SOURCE DATA
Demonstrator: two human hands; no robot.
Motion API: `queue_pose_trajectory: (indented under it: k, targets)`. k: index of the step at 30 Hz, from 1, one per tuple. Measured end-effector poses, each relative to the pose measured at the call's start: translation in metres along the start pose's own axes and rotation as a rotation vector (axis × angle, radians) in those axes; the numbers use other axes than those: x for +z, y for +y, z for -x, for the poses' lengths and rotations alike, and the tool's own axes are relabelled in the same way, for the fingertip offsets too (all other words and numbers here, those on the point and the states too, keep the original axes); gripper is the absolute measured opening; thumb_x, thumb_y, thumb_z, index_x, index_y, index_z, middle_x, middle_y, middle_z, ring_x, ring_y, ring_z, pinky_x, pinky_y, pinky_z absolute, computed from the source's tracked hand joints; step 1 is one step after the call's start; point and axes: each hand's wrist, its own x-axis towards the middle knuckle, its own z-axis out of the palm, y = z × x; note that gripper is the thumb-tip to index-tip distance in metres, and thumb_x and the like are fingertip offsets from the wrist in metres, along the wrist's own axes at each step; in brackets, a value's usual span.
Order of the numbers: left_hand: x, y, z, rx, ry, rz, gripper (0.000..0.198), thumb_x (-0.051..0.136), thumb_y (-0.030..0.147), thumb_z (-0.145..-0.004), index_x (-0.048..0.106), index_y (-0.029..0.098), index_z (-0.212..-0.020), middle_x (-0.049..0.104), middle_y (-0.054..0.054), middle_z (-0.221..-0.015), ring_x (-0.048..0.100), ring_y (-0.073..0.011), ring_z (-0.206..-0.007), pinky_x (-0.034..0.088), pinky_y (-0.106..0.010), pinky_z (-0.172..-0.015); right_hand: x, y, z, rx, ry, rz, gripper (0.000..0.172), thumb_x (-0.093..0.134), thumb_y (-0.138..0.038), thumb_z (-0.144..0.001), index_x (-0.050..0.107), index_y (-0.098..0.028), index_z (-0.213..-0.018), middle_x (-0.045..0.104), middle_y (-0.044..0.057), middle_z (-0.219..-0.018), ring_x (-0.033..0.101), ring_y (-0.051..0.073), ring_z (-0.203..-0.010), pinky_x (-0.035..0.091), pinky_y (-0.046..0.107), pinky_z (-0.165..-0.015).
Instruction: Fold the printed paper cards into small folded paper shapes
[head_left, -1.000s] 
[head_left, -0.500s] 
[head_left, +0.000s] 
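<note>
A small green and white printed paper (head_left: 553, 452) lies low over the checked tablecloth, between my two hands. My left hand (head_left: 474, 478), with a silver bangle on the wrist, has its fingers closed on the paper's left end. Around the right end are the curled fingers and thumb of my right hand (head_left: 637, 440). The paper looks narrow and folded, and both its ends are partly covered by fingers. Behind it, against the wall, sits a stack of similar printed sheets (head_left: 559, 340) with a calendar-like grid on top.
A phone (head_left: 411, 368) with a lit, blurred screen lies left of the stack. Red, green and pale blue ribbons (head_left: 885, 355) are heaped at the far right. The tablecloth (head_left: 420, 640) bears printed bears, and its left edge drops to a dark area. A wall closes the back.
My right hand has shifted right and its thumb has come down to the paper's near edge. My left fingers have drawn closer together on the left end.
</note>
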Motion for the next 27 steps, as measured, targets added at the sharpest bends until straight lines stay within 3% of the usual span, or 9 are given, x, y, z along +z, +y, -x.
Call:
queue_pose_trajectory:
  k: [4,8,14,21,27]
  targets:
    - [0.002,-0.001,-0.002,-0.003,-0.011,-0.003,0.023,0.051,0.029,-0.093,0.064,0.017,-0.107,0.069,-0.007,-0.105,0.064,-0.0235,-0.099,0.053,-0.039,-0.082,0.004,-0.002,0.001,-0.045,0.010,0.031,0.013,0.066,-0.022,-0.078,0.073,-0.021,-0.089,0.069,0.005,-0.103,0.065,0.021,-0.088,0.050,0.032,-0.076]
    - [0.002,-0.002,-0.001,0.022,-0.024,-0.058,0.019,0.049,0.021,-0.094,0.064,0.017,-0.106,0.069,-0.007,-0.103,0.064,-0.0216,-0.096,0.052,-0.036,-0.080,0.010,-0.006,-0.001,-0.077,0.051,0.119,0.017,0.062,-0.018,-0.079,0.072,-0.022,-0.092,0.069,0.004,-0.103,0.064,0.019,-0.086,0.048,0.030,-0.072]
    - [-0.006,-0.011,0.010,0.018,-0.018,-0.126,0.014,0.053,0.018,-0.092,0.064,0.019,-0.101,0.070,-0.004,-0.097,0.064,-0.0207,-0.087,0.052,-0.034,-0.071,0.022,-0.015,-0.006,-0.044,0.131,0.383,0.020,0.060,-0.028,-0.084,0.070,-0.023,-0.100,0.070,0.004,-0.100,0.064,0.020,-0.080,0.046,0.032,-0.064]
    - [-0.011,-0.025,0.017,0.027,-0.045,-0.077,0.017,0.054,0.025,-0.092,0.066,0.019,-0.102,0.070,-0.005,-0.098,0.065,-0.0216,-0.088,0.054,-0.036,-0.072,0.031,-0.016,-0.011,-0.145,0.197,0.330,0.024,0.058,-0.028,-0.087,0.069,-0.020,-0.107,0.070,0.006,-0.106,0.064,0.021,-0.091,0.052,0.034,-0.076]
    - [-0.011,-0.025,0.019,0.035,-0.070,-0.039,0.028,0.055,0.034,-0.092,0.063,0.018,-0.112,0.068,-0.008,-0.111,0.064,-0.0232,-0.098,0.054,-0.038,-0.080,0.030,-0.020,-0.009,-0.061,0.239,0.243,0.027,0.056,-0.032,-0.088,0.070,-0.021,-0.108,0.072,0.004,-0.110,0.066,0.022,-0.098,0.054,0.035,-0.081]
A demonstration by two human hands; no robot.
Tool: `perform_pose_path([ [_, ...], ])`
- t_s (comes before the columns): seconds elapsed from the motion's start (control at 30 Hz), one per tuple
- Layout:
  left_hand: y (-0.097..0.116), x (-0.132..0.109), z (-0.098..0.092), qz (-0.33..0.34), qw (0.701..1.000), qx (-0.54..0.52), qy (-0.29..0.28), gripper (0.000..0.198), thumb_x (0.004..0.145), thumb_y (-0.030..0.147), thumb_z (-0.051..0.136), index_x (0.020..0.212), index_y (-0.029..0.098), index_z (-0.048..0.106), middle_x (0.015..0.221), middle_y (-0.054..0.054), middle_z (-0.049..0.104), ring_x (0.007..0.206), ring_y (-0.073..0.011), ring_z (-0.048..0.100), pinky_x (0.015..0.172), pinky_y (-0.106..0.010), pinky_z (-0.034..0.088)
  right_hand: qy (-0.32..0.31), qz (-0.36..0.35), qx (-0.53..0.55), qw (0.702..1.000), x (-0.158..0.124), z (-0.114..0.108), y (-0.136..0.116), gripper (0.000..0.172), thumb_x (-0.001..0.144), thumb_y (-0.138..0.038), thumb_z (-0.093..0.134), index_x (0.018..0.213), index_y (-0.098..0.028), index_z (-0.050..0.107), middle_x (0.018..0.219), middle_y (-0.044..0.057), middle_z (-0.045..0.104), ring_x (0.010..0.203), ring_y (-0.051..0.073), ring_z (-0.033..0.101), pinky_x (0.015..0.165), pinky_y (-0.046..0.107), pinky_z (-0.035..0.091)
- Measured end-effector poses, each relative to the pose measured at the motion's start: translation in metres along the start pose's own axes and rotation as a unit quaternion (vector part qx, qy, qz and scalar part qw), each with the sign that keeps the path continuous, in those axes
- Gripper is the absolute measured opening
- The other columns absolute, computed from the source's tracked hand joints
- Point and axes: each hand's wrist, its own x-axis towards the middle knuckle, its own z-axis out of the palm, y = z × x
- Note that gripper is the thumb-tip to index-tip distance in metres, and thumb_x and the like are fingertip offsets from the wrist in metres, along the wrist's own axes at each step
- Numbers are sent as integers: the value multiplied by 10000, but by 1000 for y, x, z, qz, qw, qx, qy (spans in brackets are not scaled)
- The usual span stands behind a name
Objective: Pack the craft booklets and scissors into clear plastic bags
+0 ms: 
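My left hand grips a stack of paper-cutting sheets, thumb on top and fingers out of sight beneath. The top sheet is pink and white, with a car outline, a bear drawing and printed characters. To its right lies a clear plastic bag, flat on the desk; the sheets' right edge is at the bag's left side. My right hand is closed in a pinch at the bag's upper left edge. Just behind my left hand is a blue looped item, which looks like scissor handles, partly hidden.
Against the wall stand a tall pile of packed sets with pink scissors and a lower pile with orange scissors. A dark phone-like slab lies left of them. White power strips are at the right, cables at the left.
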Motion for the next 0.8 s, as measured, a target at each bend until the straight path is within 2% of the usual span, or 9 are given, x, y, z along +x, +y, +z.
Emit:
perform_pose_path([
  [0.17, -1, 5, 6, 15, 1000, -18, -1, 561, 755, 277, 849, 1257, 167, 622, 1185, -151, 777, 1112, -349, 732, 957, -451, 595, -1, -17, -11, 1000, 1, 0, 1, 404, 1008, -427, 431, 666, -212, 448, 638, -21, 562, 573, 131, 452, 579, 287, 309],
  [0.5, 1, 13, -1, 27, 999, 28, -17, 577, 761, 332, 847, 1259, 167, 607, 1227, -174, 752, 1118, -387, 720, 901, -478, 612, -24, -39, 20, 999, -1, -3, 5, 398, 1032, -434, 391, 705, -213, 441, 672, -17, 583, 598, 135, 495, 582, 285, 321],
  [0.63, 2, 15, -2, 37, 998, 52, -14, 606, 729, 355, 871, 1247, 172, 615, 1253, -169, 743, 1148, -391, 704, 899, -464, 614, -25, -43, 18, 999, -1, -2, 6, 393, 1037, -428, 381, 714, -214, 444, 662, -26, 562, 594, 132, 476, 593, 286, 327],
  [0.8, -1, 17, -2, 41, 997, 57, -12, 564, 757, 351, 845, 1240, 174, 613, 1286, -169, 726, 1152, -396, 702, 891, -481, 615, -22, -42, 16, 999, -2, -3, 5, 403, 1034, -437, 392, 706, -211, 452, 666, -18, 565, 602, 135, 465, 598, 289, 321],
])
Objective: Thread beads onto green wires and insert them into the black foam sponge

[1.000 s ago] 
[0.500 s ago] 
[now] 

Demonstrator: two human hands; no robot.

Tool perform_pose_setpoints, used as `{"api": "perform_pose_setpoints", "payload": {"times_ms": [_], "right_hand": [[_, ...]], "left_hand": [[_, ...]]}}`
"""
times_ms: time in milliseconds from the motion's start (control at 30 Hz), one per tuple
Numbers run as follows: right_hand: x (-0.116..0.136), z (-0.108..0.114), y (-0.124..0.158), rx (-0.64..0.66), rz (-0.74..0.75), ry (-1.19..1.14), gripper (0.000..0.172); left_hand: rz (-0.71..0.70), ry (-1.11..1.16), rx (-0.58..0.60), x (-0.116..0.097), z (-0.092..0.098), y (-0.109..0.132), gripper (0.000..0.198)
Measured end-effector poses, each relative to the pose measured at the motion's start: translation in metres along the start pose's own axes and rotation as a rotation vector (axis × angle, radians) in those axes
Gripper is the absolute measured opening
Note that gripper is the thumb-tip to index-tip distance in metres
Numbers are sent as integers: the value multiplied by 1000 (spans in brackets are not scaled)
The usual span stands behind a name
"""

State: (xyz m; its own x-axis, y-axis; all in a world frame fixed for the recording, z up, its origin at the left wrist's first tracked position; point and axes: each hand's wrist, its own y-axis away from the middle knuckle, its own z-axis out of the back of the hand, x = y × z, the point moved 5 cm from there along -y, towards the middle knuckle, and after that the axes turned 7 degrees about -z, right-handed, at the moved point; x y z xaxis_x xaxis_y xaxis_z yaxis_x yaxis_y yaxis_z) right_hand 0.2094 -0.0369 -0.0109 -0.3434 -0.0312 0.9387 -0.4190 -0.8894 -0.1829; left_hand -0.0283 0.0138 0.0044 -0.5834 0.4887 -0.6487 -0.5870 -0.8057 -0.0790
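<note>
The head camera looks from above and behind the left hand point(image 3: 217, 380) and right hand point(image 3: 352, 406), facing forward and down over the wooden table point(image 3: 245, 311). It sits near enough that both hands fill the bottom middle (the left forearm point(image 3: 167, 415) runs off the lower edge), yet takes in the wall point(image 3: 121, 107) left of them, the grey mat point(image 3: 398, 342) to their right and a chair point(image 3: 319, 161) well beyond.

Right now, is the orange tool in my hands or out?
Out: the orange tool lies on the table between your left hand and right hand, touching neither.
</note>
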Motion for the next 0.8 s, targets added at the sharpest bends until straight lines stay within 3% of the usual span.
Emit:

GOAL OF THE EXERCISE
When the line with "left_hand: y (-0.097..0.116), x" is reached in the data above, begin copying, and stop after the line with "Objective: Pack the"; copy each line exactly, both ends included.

SOLUTION TO THE PROBLEM
  left_hand: y (-0.097..0.116), x (-0.132..0.109), z (-0.098..0.092), qz (-0.33..0.34), qw (0.701..1.000), qx (-0.54..0.52), qy (-0.29..0.28), gripper (0.000..0.198), thumb_x (0.004..0.145), thumb_y (-0.030..0.147), thumb_z (-0.051..0.136), index_x (0.020..0.212), index_y (-0.029..0.098), index_z (-0.048..0.106), middle_x (0.015..0.221), middle_y (-0.054..0.054), middle_z (-0.049..0.104), ring_x (0.007..0.206), ring_y (-0.073..0.011), ring_z (-0.048..0.100), pinky_x (0.015..0.172), pinky_y (-0.106..0.010), pinky_z (-0.034..0.088)
  right_hand: qy (-0.32..0.31), qz (-0.36..0.35), qx (-0.53..0.55), qw (0.702..1.000), x (-0.158..0.124), z (-0.114..0.108), y (-0.136..0.116), gripper (0.000..0.172), thumb_x (-0.001..0.144), thumb_y (-0.138..0.038), thumb_z (-0.093..0.134), index_x (0.018..0.213), index_y (-0.098..0.028), index_z (-0.050..0.107), middle_x (0.018..0.219), middle_y (-0.044..0.057), middle_z (-0.045..0.104), ring_x (0.010..0.203), ring_y (-0.051..0.073), ring_z (-0.033..0.101), pinky_x (0.015..0.165), pinky_y (-0.046..0.107), pinky_z (-0.035..0.091)
- Measured end-effector poses, each relative to the pose measured at the motion's start: translation in metres along the start pose's own axes and rotation as a unit quaternion (vector part qx, qy, qz and scalar part qw), each with the sign that keeps the path continuous, in those axes
- Gripper is the absolute measured opening
- The other columns absolute, computed from the source's tracked hand joints
- Point and axes: each hand's wrist, its own x-axis towards the middle knuckle, its own z-axis out of the palm, y = z × x
- Note that gripper is the thumb-tip to index-tip distance in metres, and thumb_x and the like are fingertip offsets from the wrist in metres, along the wrist's own axes at each step
- Numbers are sent as integers: the value multiplied by 10000, but by 1000 for y, x, z, qz, qw, qx, qy (spans in brackets are not scaled)
- The usual span stands behind a name
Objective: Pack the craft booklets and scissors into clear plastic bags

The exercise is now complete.